Christoph Hellwig May 18, 2022, 8:54 a.m. UTC | #2

On Wed, May 18, 2022 at 07:04:22AM +0800, Qu Wenruo wrote:
>> +static struct btrfs_bio *btrfs_repair_bio_clone(struct btrfs_bio *src_bbio,
>> +		u64 offset, u32 size, unsigned int op)
>> +{
>> +	struct btrfs_bio *bbio;
>> +	struct bio *bio;
>> +
>> +	bio = bio_alloc_bioset(NULL, 0, op | REQ_SYNC, GFP_NOFS,
>> +			       &read_repair_bioset);
>> +	bio_set_flag(bio, BIO_CLONED);
>
> Do we need to bother setting the CLONED flag?

The CLONED flag should never be set.  Except for the one bogus check
in btrfs that I have a pending removal for it is only used for debugging
checks.

> Without CLONED flag, we can easily go bio_for_each_segment_all() in the
> endio function without the need of bbio->iter, thus can save some memory.

bio_for_each_segment_all ignores the iter and walks over bi_io_vec
directly.  And that is something we absolutely can't do here, as the
bio reuses the bio_vecs from the failed bio, and depending on what
failed reduces the size.

>> +	/*
>> +	 * Otherwise just clone the whole bio and write it back to the
>> +	 * previously bad mirror.
>> +	 */
>> +	write_bbio = btrfs_repair_bio_clone(read_bbio, 0,
>> +			read_bbio->iter.bi_size, REQ_OP_WRITE);
>
> Do we need to clone the whole bio?
>
> Considering under most cases the read repair is already the cold path,
> have more than one corruption is already rare.

The read bio is trimmed to only cover the bad area, so this already
potentially does not cover the whole failed bbio.  But except for
the case you note below we do need to write back the whole bio.

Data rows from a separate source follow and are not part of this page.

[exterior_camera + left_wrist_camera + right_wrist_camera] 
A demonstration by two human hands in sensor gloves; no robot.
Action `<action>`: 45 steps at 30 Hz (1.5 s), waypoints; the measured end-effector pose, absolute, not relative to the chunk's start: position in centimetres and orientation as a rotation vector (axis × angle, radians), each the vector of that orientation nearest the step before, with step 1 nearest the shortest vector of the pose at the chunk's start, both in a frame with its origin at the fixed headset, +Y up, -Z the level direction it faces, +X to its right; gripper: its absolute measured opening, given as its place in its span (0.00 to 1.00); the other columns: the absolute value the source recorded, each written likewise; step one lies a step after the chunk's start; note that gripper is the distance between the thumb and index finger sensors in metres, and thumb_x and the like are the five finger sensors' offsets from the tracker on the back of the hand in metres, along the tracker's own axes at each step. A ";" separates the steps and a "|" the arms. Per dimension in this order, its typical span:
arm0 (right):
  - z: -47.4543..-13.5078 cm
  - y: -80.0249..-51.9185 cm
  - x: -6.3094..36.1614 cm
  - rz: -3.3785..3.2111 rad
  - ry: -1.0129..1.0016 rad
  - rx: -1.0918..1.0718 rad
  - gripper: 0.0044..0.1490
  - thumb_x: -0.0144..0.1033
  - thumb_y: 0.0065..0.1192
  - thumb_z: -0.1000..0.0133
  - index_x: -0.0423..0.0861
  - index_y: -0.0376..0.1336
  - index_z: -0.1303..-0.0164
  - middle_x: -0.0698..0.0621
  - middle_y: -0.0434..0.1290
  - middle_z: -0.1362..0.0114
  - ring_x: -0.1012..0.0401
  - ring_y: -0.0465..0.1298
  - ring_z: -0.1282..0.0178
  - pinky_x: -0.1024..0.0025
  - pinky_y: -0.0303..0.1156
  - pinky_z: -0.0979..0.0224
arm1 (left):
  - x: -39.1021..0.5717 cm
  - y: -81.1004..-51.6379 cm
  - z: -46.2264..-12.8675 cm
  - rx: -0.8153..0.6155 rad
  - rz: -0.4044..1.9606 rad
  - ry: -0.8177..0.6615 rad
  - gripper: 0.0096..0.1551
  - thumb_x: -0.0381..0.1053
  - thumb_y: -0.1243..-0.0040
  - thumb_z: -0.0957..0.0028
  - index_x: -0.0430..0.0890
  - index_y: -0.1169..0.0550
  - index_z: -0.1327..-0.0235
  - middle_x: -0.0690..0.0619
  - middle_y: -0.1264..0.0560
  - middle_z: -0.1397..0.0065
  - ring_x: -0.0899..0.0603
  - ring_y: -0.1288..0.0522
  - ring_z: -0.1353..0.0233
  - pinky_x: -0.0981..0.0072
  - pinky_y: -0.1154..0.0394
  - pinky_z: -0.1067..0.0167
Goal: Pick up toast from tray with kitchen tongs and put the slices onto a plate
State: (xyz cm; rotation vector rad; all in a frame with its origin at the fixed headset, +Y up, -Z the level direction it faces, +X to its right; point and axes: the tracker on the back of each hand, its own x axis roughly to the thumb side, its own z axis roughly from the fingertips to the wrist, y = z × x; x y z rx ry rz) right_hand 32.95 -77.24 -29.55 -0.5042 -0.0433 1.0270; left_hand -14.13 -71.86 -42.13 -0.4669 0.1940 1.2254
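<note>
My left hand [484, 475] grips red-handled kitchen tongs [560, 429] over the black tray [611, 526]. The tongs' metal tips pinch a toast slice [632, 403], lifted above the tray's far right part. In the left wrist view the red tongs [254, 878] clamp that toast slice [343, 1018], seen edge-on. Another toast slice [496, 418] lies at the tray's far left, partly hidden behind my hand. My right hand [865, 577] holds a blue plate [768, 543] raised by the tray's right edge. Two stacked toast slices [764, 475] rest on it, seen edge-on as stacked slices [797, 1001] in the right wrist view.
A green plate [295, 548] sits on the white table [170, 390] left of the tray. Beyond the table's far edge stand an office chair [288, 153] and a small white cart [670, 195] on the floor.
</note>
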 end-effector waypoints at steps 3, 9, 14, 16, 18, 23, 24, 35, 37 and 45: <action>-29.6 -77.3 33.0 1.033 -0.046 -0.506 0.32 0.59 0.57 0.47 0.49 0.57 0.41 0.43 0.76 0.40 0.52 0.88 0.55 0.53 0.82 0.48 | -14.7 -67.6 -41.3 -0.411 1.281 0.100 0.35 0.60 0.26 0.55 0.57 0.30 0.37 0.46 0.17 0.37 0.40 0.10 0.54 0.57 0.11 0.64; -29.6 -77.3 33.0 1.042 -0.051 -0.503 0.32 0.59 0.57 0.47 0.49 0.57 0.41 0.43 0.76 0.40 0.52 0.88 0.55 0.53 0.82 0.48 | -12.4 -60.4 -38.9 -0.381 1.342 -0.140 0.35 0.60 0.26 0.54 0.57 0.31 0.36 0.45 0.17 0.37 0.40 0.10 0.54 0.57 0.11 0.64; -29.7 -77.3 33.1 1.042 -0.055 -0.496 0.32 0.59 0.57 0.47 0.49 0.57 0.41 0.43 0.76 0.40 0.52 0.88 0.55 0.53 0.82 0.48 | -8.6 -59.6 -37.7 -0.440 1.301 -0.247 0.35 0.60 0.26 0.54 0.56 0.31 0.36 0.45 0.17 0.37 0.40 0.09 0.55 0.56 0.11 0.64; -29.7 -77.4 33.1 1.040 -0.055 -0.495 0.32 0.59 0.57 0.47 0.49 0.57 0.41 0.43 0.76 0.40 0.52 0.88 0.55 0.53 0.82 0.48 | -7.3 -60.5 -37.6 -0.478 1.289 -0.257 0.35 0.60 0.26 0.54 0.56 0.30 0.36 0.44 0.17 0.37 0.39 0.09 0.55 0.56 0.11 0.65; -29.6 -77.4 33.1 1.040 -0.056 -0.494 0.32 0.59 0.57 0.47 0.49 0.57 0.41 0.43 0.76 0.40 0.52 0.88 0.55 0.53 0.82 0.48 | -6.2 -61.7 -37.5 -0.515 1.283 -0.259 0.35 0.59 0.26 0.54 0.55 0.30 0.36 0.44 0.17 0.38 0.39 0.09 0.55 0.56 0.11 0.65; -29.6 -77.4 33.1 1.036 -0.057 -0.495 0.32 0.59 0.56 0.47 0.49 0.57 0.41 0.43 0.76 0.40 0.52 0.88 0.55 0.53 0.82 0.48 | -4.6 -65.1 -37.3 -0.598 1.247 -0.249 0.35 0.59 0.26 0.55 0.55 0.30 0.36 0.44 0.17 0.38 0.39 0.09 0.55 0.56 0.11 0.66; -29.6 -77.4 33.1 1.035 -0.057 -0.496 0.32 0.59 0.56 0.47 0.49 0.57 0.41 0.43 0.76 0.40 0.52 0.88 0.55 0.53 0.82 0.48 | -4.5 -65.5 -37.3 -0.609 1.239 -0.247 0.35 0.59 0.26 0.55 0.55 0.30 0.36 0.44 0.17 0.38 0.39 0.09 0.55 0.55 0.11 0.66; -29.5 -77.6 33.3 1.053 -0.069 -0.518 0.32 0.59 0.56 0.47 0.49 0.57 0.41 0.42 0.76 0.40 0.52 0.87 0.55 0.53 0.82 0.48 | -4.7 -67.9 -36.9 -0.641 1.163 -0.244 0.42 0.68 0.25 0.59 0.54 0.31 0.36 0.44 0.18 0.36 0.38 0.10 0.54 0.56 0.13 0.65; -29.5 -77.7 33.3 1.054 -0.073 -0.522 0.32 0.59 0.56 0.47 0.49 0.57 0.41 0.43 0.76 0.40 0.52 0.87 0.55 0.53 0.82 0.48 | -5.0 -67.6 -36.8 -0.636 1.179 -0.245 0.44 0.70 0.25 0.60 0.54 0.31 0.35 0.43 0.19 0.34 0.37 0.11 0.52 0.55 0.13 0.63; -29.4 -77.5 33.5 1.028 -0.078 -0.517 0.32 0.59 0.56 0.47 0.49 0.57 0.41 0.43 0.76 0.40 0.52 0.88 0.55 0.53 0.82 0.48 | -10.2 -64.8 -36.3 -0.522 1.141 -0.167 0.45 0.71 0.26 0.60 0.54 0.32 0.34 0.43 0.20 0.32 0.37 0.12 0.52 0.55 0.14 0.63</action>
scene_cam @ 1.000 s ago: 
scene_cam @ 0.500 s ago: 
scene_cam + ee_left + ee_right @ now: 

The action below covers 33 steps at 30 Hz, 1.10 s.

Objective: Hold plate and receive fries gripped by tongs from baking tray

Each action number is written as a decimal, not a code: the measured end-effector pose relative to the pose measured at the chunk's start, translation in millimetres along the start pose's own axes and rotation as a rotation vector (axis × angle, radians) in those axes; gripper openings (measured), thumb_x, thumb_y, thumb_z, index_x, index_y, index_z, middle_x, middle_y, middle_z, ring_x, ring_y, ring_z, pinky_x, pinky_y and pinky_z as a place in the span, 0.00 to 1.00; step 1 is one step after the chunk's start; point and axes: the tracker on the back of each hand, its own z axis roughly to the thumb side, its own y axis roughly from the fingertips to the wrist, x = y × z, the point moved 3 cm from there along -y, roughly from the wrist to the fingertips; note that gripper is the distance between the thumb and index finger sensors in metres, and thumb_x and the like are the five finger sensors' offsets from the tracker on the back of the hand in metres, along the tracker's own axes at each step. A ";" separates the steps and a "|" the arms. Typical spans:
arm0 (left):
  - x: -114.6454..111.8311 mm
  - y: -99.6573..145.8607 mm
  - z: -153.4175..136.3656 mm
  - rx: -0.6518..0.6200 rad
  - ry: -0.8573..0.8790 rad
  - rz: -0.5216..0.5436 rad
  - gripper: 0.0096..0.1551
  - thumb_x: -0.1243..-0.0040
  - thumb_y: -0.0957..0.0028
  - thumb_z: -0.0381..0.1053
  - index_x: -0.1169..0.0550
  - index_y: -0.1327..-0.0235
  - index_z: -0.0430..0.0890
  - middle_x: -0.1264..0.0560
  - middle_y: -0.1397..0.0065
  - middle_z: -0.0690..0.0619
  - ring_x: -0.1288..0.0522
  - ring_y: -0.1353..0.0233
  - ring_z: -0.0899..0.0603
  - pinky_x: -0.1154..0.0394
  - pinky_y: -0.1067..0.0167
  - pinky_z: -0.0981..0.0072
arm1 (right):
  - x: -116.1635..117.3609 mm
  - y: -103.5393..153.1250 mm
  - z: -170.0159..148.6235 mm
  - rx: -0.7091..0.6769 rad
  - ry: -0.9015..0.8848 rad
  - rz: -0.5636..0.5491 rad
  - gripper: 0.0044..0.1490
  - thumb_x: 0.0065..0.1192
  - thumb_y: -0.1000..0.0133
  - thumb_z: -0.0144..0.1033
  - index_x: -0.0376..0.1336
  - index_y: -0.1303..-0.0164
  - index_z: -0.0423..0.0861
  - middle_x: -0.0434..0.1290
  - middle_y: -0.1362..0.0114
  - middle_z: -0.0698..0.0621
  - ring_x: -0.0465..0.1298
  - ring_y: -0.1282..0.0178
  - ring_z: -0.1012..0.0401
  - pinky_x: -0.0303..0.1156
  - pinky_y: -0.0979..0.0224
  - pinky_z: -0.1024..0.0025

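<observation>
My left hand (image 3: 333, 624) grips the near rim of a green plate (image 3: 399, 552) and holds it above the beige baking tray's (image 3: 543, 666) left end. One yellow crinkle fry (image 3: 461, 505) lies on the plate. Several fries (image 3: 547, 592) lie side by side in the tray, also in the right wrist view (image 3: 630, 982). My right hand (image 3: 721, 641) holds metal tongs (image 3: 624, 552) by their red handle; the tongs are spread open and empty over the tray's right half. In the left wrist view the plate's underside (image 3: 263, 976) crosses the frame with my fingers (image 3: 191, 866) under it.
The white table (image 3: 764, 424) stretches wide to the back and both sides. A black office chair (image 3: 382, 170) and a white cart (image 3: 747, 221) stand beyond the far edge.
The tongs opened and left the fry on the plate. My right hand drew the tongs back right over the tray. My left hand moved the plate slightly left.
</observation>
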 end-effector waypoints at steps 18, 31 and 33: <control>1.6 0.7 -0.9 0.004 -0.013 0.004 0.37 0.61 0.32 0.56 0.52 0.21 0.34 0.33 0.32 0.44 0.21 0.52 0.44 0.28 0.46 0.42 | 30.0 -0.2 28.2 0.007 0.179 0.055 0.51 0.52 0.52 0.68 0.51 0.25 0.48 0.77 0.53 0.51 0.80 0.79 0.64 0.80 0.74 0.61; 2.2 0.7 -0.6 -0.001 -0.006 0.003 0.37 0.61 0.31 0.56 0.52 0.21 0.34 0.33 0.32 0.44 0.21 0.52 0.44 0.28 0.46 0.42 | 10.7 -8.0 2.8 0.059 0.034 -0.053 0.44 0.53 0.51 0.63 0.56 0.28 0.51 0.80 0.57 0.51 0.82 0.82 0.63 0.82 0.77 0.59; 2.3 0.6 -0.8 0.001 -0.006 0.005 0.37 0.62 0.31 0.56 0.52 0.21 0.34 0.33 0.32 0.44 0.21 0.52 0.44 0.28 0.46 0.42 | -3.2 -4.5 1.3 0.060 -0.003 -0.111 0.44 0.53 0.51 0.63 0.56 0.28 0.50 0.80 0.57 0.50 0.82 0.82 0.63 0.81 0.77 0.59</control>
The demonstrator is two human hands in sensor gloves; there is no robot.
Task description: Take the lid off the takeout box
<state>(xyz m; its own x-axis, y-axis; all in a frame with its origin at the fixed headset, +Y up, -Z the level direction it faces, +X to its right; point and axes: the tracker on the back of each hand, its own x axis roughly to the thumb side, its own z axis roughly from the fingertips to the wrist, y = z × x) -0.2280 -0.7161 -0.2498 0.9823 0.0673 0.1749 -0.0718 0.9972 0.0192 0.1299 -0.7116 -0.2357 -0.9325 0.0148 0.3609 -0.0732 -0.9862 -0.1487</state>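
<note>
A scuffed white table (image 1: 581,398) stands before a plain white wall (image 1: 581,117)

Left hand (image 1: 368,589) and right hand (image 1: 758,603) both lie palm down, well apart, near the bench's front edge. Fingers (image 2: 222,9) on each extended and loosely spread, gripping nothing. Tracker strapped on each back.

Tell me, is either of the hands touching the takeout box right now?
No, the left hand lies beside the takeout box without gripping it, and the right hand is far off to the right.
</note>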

>> +bool __btrfs_read_repair_end(struct btrfs_read_repair *rr,
>> +		struct btrfs_bio *failed_bbio, struct inode *inode,
>> +		u64 end_offset, repair_endio_t endio)
>
> The reason I don't use "end" in my patchset is, any thing related "end"
> will let people to think it has something related with endio.

That seems like an odd conotation.  Without io in the word end just
conotates the end of a range in most of the Linux I/O stack.

> And in fact when checking the function, I really thought it's something
> related to endio, but it's the equivalent of btrfs_read_repair_finish().

But if there is a strong preference I can use finish instead of end.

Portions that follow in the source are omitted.